Упущенный шанс - Любен Дилов


Дилов Любен

ЛЮБЕН ДИЛОВ

Игорь Крыжановский, перевод с болгарского

СОДЕРЖАНИЕ

ЧАСТЬ ПЕРВАЯ

Эксперимент в детективном жанре

Сказка о добром чудище

Прорицательница

Квартальный скверик

ЧАСТЬ ВТОРАЯ

Новогодняя трагедия

Предыстория одной болезни

Кусочек сахара

Встреча с непознанным

ЧАСТЬ ТРЕТЬЯ

Модная тенденция

Ограбленная истина

ЧАСТЬ ПЕРВАЯ

ЭКСПЕРИМЕНТ В ДЕТЕКТИВНОМ ЖАНРЕ

Я не из тех сентиментальных или суеверных авторов, которые, привязавшись к какой-либо машине, могут пользоваться ею всю жизнь. Мне доводилось работать с писательскими компьютерами прошлых поколений, и я не боюсь, как некоторые, что смена компьютера приведет к смене стиля, поскольку не могу согласиться с тем, что собственный стиль - это один и тот же жанр, одна и та же тональность и один и тот же язык на протяжении всей жизни. Мне лично наскучила бы такая манера письма.
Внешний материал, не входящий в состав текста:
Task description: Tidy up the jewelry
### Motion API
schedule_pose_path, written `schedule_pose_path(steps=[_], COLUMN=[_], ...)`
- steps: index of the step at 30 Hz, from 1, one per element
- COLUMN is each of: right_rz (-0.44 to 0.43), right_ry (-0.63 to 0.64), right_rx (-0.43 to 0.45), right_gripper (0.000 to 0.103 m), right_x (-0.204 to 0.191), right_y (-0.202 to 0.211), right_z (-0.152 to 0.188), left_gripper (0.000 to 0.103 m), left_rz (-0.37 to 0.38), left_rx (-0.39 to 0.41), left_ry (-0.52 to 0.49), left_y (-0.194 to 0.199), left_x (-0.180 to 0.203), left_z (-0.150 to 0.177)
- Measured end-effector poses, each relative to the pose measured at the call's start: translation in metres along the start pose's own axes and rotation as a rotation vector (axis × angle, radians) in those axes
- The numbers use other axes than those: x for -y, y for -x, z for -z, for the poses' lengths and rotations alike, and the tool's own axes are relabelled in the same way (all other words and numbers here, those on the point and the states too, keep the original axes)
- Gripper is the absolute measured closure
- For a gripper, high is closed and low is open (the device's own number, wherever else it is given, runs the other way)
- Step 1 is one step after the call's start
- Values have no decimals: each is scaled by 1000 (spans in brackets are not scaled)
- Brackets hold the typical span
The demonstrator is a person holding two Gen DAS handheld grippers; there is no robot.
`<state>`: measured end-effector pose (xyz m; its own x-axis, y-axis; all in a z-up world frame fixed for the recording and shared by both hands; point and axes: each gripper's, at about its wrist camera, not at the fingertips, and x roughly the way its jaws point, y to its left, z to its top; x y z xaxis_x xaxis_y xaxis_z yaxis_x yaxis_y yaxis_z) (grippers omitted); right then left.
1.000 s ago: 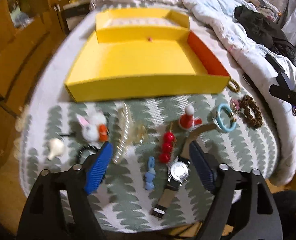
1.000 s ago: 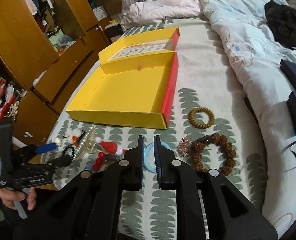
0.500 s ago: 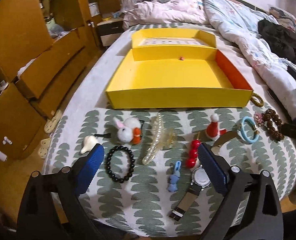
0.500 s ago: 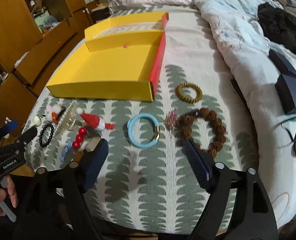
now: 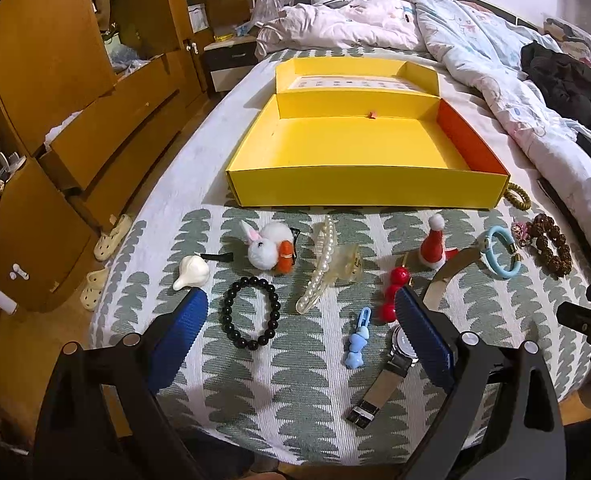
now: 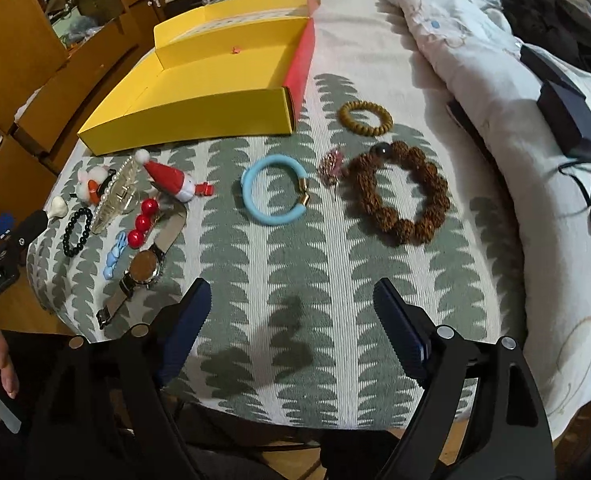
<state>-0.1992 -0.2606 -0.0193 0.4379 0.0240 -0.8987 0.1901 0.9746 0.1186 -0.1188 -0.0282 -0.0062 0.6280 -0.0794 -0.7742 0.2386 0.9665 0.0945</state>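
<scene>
Left gripper point(image 5: 301, 304) hung wide open, nothing held, over the black bracelet point(image 5: 251, 312) and watch point(image 5: 391, 364). Jewelry lay on the bed point(image 6: 335, 280) before the yellow box point(image 5: 359, 140). Right gripper point(image 6: 291, 300) stood open and empty below the blue bangle point(image 6: 273, 188).

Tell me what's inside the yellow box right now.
The yellow box holds no jewelry: bare floor, only a small red tab on its back divider. The strip just behind the front wall is hidden.
</scene>
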Motion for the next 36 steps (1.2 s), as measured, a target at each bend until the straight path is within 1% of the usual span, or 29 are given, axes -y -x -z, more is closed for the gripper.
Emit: schedule_pose_path(steps=[6, 15, 25, 36], right_rz=[15, 53, 68, 72], right_ry=[10, 34, 38, 26], right_rx=[6, 6, 3, 2], right_gripper=[19, 19, 19, 19], right_x=[-4, -8, -9, -4], right_y=[2, -2, -5, -4], right_z=[2, 1, 0, 1], left_gripper=[10, 10, 10, 10], left_rz=[-21, -10, -11, -15], left_rx=[2, 1, -22, -21], left_ry=[-2, 6, 13, 16], left_y=[1, 2, -2, -1], left_x=[1, -1, -1, 0], left_z=[2, 3, 3, 3])
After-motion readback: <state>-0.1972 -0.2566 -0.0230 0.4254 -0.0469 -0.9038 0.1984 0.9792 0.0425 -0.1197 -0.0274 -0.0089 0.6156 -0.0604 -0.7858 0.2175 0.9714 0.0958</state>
И все же сейчас, сидя перед своим новым компьютером, я пребываю в смятении и пытаюсь убедить себя, что моя растерянность вызвана проблемами чисто технического характера. В компьютерах предшествующих поколений задания вводились с клавиатуры видеотерминала, а мой новый компьютер - говорящий. Следовательно, руками мне делать нечего, а они привыкли заниматься то одним, то другим, поправлять текст, который известное время оставался на экране и только потом отправлялся на печатающее устройство. Теперь они держат толстенное руководство по работе с компьютером и заметно подрагивают от волнения.
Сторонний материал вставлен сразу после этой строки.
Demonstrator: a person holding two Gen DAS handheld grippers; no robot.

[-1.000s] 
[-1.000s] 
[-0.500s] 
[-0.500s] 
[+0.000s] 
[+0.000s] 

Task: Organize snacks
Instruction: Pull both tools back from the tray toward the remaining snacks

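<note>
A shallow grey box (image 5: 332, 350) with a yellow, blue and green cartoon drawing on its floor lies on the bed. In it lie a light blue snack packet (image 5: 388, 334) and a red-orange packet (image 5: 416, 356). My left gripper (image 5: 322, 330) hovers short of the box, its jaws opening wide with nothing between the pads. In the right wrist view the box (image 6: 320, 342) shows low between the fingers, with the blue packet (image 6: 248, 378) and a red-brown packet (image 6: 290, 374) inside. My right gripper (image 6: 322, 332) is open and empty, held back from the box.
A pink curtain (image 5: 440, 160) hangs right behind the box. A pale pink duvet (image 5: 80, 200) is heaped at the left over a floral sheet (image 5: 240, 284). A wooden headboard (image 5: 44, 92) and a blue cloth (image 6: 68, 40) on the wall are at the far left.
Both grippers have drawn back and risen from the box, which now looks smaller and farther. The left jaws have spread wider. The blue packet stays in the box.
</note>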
Нужно отдать должное его создателям: у нового компьютера прекрасный дизайн, он более компактен и занимает в кабинете меньше места. Тем самым он оставляет автору больше пространства для прогу лок по кабинету в то время, пока сочиняется его произведение. Если верить рекламному проспекту, он напрямую связан с Центральным информационным банком, с Национальной библиотекой, а через них - с основными вместилищами научных данных во всем мире. Таким образом он освобождает мозг писателя от бремени необходимых ему "по долгу службы" знаний - компьютер знает все, что положено знать писателю. Кроме того, в проспекте сказано, что в блоке памяти игрового автомата, который отвечает за создание сочинения, содержатся все произведения мировой литературы. Они служат ему для сравнения и корректив, поэтому на практике он не может скопировать ни одной ситуации, то есть создать нечто не оригинальное.
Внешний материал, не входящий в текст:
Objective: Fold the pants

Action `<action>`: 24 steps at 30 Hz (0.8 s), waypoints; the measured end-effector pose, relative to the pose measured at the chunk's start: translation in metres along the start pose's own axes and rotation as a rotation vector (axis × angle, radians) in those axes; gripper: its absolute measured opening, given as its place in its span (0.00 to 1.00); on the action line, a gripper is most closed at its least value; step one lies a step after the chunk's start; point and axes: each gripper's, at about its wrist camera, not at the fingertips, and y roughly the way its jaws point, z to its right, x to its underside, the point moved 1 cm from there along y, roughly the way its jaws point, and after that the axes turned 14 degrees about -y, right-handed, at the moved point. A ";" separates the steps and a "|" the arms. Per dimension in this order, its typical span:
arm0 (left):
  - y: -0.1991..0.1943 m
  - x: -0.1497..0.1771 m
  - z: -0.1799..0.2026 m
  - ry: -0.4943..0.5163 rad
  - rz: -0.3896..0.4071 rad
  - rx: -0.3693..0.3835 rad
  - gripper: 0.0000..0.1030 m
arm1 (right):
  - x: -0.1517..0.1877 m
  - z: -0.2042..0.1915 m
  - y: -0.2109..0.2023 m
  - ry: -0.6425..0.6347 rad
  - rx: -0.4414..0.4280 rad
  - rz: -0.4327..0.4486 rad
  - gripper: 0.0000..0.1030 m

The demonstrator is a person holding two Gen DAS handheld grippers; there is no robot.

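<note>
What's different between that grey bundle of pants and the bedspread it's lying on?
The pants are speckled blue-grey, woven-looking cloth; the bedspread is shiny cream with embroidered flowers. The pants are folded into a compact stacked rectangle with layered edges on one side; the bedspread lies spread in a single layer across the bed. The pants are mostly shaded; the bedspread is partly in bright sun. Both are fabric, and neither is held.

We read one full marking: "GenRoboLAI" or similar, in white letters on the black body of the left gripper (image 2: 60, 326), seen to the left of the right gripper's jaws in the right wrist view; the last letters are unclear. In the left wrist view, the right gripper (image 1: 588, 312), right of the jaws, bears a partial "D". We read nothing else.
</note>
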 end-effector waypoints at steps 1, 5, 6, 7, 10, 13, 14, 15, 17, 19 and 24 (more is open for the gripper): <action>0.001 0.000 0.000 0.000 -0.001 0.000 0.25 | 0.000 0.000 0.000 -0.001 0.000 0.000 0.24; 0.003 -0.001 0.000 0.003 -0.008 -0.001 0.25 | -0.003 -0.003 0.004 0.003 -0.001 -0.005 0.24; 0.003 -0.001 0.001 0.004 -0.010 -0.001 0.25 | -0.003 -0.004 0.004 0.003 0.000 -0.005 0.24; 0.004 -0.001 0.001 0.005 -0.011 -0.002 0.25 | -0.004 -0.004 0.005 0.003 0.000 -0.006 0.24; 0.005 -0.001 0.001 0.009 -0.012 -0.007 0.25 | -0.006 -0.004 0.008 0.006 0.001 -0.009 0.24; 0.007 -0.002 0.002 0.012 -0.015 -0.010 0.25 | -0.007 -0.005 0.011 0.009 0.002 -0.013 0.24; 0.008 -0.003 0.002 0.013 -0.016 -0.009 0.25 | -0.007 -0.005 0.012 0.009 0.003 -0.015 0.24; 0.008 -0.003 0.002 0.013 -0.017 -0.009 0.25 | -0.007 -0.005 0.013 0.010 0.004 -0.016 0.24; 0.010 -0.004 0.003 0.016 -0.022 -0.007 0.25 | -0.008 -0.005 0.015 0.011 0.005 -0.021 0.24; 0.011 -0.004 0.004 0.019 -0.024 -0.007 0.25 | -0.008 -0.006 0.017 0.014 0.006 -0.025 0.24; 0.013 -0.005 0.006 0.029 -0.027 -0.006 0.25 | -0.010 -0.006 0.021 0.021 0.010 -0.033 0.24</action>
В этом-то я сильно сомневаюсь, рекламой попахивает, но и не беспокоюсь, поскольку у меня совсем иной взгляд на эти вещи. Подлинная оригинальность состоит вовсе не в неповторимости какого-либо сюжета или ситуации - весь вопрос в том, что ты с их помощью пытаешься выразить. Трудно вообразить что-либо банальнее любовного треугольника в "Анне Карениной", но мы и теперь считаем эту книгу одним из самых великих романов.

В сущности, -и я это уже осознаю, - больше всего меня смущает необходимость беседовать с ним.

Правда, современный человек привык общаться с компьютерами: благодаря им сегодня осуществляется доставка товаров на дом, заказываются билеты на самолет или в театр. Но в этих случаях речь идет о вещах элементарных, а мне, наверное, придется словесно формулировать невыразимое - творчество есть творчество, сколько бы там ни развивалась техника. Видимо, поэтому у меня так нервно подрагивают руки, словно пытаясь спросить: "А нам-то что делать? На протяжении всей человеческой истории мы принимали деятельное участие в создании всех видов искусства, а тут вдруг - вы свободны, вы больше не нужны..." Признаться, боюсь, что они правы.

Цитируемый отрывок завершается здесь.